(DATASET RECORDS)

###

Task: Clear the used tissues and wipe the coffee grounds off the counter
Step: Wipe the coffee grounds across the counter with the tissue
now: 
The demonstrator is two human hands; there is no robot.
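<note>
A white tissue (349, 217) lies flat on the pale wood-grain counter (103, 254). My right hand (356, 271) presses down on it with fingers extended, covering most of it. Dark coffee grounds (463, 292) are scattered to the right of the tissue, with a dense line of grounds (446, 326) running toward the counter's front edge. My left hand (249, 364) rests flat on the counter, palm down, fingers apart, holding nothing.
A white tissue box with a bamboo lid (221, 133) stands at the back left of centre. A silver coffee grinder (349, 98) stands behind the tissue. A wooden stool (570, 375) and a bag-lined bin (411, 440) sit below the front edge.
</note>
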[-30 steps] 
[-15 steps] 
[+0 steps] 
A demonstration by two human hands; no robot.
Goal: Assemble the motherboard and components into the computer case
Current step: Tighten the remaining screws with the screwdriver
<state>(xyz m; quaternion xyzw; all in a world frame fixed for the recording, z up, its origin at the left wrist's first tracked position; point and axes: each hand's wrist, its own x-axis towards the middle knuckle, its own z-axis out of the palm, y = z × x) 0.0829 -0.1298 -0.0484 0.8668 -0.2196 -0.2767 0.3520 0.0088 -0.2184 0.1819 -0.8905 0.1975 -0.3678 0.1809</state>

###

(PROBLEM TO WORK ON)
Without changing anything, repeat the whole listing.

(WRITTEN SOLUTION)
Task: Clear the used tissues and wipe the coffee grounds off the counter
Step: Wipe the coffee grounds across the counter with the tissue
now: 
The demonstrator is two human hands; there is no robot.
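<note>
A white tissue (349, 217) lies flat on the pale wood-grain counter (103, 254). My right hand (356, 271) presses down on it with fingers extended, covering most of it. Dark coffee grounds (463, 292) are scattered to the right of the tissue, with a dense line of grounds (446, 326) running toward the counter's front edge. My left hand (249, 364) rests flat on the counter, palm down, fingers apart, holding nothing.
A white tissue box with a bamboo lid (221, 133) stands at the back left of centre. A silver coffee grinder (349, 98) stands behind the tissue. A wooden stool (570, 375) and a bag-lined bin (411, 440) sit below the front edge.
</note>
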[-30 steps] 
[-15 steps] 
[+0 steps] 
A demonstration by two human hands; no robot.
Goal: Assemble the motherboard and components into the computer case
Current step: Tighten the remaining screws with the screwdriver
<state>(xyz m; quaternion xyzw; all in a world frame fixed for the recording, z up, its origin at the left wrist's first tracked position; point and axes: each hand's wrist, its own x-axis towards the middle knuckle, its own z-axis out of the palm, y = z × x) 0.0829 -0.1298 -0.0484 0.8668 -0.2196 -0.2767 0.3520 0.0088 -0.2184 0.1819 -0.8905 0.1975 -0.3678 0.1809</state>

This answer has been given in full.